::: Dataset excerpt :::

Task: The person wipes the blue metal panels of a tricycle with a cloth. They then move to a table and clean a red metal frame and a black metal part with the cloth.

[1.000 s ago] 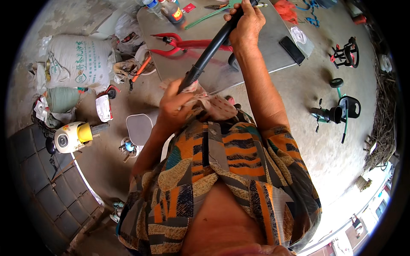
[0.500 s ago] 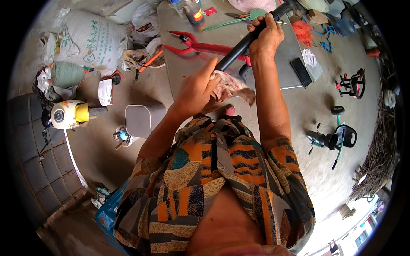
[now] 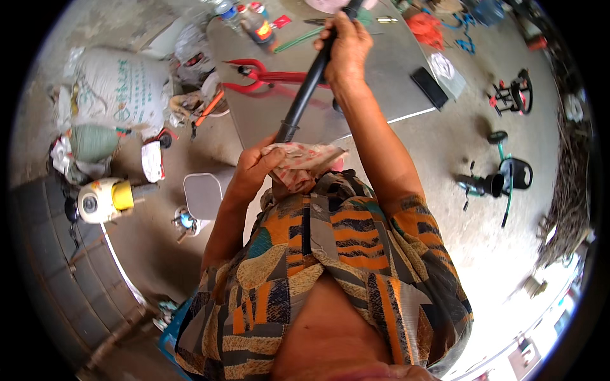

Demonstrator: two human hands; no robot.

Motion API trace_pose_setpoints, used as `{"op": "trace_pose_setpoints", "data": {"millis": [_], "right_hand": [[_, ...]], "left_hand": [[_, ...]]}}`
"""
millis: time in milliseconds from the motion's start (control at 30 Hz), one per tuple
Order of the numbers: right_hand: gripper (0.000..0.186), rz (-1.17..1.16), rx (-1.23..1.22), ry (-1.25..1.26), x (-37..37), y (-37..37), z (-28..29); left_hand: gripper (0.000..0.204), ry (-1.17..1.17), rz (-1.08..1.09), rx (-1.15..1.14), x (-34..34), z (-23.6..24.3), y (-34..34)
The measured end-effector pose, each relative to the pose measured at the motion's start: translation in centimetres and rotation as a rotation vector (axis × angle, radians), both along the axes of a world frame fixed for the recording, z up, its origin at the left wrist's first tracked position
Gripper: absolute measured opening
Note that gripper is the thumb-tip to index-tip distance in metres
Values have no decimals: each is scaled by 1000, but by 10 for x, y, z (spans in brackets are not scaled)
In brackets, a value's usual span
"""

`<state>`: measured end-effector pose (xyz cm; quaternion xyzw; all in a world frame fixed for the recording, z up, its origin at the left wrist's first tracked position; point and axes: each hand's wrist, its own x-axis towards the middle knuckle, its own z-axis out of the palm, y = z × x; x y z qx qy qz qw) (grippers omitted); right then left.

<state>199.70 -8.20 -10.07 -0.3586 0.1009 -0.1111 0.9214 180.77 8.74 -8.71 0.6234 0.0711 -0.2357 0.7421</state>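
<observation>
A long black tube (image 3: 311,84) slants over the table, from its far edge down toward my body. Near its upper end my right hand (image 3: 351,56) is wrapped round it. Close to my waist, my left hand (image 3: 254,171) grips a pale cloth with a pink pattern (image 3: 304,162), bunched at the tube's lower end. The cloth hides that end. Just above it a small ridged collar shows on the tube. Beneath the tube a red tool with two curved prongs (image 3: 259,75) lies on the grey table (image 3: 378,95), its shaft partly covered by the tube and my right hand.
A dark phone (image 3: 429,89) lies at the table's right edge. Bottles, one a dark soda bottle (image 3: 259,29), stand at the far left corner. A grey square stool (image 3: 203,195) and a white sack (image 3: 121,89) are to the left. A child's tricycle (image 3: 502,181) stands right.
My left hand and the cloth have moved down the tube toward my body, exposing the collar. My right hand and the tube have shifted left and away. The whole view has moved slightly.
</observation>
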Motion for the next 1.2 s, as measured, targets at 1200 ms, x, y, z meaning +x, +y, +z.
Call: {"op": "trace_pose_setpoints", "data": {"millis": [1200], "right_hand": [[27, 657, -1533, -104, -225, -35, -56]], "left_hand": [[27, -86, -167, -225, 132, -8, -53]]}}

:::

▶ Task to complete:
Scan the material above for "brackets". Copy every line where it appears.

▶ Task solution:
Values have no decimals: each is scaled by 1000, but by 10 for x, y, z (spans in brackets are not scaled)
In brackets, a value's usual span

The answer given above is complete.